Copy everything in the data below exactly except the pictures.

________________________

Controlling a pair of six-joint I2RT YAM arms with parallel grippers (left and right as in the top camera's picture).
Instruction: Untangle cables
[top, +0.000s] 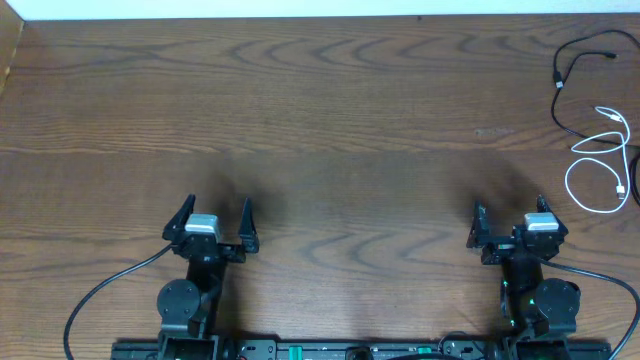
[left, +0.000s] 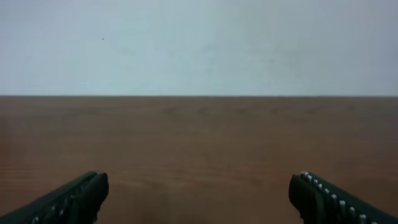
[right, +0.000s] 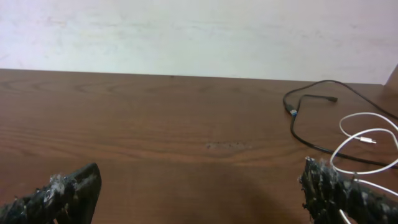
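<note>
The black cable (top: 558, 85) and the white cable (top: 570, 180) are lying at the far right edge of the table (top: 320, 100), well apart from both arms. The black one is being seen as a thin, loosely bent line with a small plug end, and the white one as an open loop nearer the robot. The white cord appears to be crossing the black one where they meet, so the two are being judged as not yet separated. In the right wrist view the black cable (right: 292, 121) and white cable (right: 348, 140) are being shown ahead and to the right. The right gripper (top: 510, 208) is being held low with its fingers spread and nothing between them, likely as a ready pose. The left gripper (top: 218, 205) is being held likewise, spread and empty.
</note>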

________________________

■ RESPONSE:
Controlling a pair of six-joint I2RT YAM arms with parallel grippers (left and right as in the top camera's picture).
Instruction: Untangle cables
[top, +0.000s] 
[left, +0.000s] 
[right, +0.000s] 
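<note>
The black cable (top: 558, 85) and the white cable (top: 570, 180) are lying at the far right edge of the table (top: 320, 100), well apart from both arms. The black one is being seen as a thin, loosely bent line with a small plug end, and the white one as an open loop nearer the robot. The white cord appears to be crossing the black one where they meet, so the two are being judged as not yet separated. In the right wrist view the black cable (right: 292, 121) and white cable (right: 348, 140) are being shown ahead and to the right. The right gripper (top: 510, 208) is being held low with its fingers spread and nothing between them, likely as a ready pose. The left gripper (top: 218, 205) is being held likewise, spread and empty.
</note>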

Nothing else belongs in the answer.